◆ **TASK DETAILS**: Where a picture shows up in the listing below, omit it and output the rest exactly.
##############################
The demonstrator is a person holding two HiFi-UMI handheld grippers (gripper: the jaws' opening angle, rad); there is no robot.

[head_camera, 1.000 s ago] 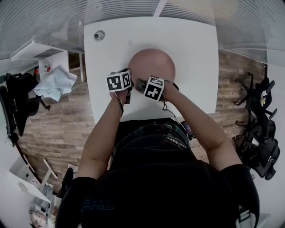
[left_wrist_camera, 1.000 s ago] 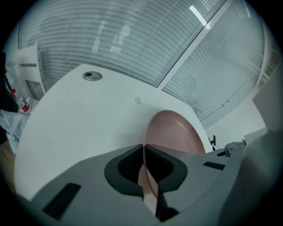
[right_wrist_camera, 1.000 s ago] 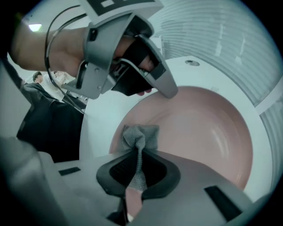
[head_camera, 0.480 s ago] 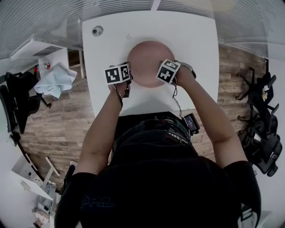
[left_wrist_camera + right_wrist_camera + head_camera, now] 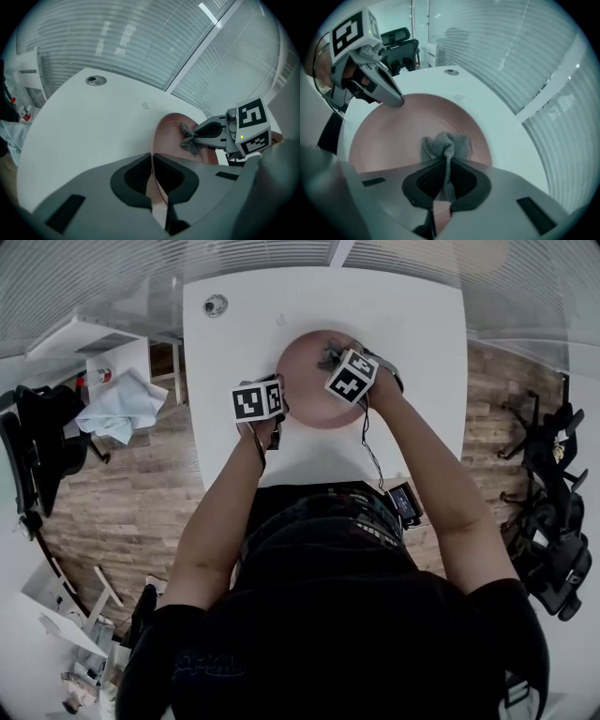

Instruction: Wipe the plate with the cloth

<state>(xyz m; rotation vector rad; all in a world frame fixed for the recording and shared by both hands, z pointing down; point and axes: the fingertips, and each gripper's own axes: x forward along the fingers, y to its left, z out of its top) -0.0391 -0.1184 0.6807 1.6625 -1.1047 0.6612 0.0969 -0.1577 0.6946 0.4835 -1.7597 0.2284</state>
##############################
◆ **RESULT OF THE TASK**:
The demonstrator is a person holding two HiFi-UMI handheld grippers (gripper: the jaws' opening angle, rad); there is no robot.

[head_camera, 1.000 s ago] 
[left_wrist_camera, 1.000 s ago] 
[right_wrist_camera, 1.000 s ago] 
[head_camera, 0.480 s ago] 
[left_wrist_camera + right_wrist_camera + head_camera, now] 

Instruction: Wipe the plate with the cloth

<state>(xyz m; rotation vector rad; all in a world frame fixed for the recording and shared by both hands, z pointing down; point and axes: the fingertips, and each gripper's own axes: x forward along the fingers, y to its left, z out of its top) -0.0391 -0.1184 0.6807 1.6625 -1.1047 0.6612 0.0969 -0.1577 0.6946 0.4835 -1.7597 0.2284</state>

The response is now complete.